HYGIENE ET ENVIRONNEMENT

En Côte-d’Ivoire, une bonne frange de la population est pauvre. Il est peut être choquant de le dire, mais les pauvres sont de gros producteurs d’ordures ménagères. Situation due très souvent à l’ignorance. Cet hygiène précaire due à un environnement malsain est malheureusement la cause de beaucoup de maladies (Paludisme, dysenterie, choléra…) qui sont des facteurs aggravants de la pauvreté.

Solution

Eduquer à travers des méthodes originales de proximité ou de masse, les populations à l’intérêt qu’elles ont à préserver leur environnement de vie. Vulgariser en outre des méthodes favorable à cela : Poubelles, latrine, enlèvement et recyclage d’ordures, nettoyage.
Dans ce domaine comme dans bien d’autres nous pensons que le renforcement des capacités des populations reste une solution efficace. Cela s’entend par des actions comme l’éducation, la sensibilisation, l’information, la méthode participative et un peu d’appui matériel ;

 

NTIC

L’Internet est un formidable outil de développement qui malheureusement, en Afrique et plus précisément en Côte-d’Ivoire reste accessible qu’à une petite partie de la population (environ 5°/°). Cela est dû au coût élevé de la connexion et des ordinateurs mais surtout à l’ignorance des populations de l’intérêt de cet outil dans leur vie de tous les jours. Il existe de nombreux étudiants qui n’ont jamais navigué sur le web !

Solution
Vulgarisation et l’accès public à l’Internet des couches défavorisées parce que l’information et l’échange d’expériences, favorisés par l’Internet peuvent les aider à adopter des attitudes successibles de renforcer leurs capacités et leur permettre d’améliorer leur vie.


LUTTE CONTRE LA VIE CHERE

Plus qu’ailleurs dans le monde le problème de la cherté de la vie est très actuel en Côte-d’Ivoire. L’inflation sur les produits de premières nécessités a atteint des proportions vertigineuses qui les rendent inaccessibles à la majorité de la population à faible revenu. Ce problème a même été la cause de violents émeutes qui ont plusieurs morts en avril 2008. La cherté de la vie est donc plus que jamais préoccupante parce que constituant un facteur très aggravant de la pauvreté. C’est un luxe aujourd’hui pour de nombreux ivoiriens de s’offrir même un repas par jour !

Solution
Sensibiliser les pouvoirs publics, les commerçants, mais surtout à travers des systèmes innovants et participatifs, permettre aux populations les plus vulnérables de se procurer les produits de première nécessitée à des prix supportables par elles.

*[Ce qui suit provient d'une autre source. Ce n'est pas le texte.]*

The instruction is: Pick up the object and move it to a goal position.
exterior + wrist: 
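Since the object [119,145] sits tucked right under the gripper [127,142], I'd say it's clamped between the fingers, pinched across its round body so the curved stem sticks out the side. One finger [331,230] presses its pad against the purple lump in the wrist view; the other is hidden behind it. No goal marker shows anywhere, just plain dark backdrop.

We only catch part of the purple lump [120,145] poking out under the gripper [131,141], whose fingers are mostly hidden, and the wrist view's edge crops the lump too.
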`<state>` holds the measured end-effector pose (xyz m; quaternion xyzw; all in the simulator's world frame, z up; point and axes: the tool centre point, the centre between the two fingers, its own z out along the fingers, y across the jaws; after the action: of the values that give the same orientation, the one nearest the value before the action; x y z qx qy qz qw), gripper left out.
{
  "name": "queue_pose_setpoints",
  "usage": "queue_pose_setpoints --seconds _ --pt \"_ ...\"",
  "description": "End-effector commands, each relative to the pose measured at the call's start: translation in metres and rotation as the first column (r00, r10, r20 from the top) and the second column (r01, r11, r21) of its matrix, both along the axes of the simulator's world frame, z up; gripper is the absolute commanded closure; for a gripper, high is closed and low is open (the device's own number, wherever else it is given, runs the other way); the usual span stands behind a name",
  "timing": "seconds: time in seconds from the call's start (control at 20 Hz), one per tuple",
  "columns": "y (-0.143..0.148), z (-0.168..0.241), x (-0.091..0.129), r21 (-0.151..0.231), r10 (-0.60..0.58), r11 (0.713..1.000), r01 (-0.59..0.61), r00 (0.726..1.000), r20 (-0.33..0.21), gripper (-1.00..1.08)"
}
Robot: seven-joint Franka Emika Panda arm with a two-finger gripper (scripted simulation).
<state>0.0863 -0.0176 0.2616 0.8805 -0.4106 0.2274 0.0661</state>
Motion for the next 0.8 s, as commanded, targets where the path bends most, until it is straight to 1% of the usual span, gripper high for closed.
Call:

SENSIBILISATION, INFORMATION ET MOBILISATION

En Afrique, et notamment, en Côte d'Ivoire l'information fiable est parfois une denrée rare surtout pour les couches les plus démunies, très souvent illétrées et sans accès aux médias (télé, radio, journaux, Internet). Pourtant l'homme libre c'est aussi l'homme bien informé sur ses droits élémentaires: habitat, nourriture, éducation, santé...

Par ailleurs, à cause de leur mauvaise gouvernance, les pouvoirs publics font semblant d'ignorer les souffrances des populations qui soit se resignent à leur sort ou se soulèvent énérgiquement.

Solution
Mobiliser pacifiquement les populations afin de sensibiliser, attirer l'attention des pouvoirs publics sur le sort des pauvres, susciter la solidarité envers eux. Sensibliser, informer les personnes vulnérables sur leurs droits, es opportunités mais aussi sur les attitudes favorables à l'amélioration de leur condition. Ce, à travers divers moyens: conférences publiques, évènementiels culturels, ateliers, information communautaire, publications gratuites, etc.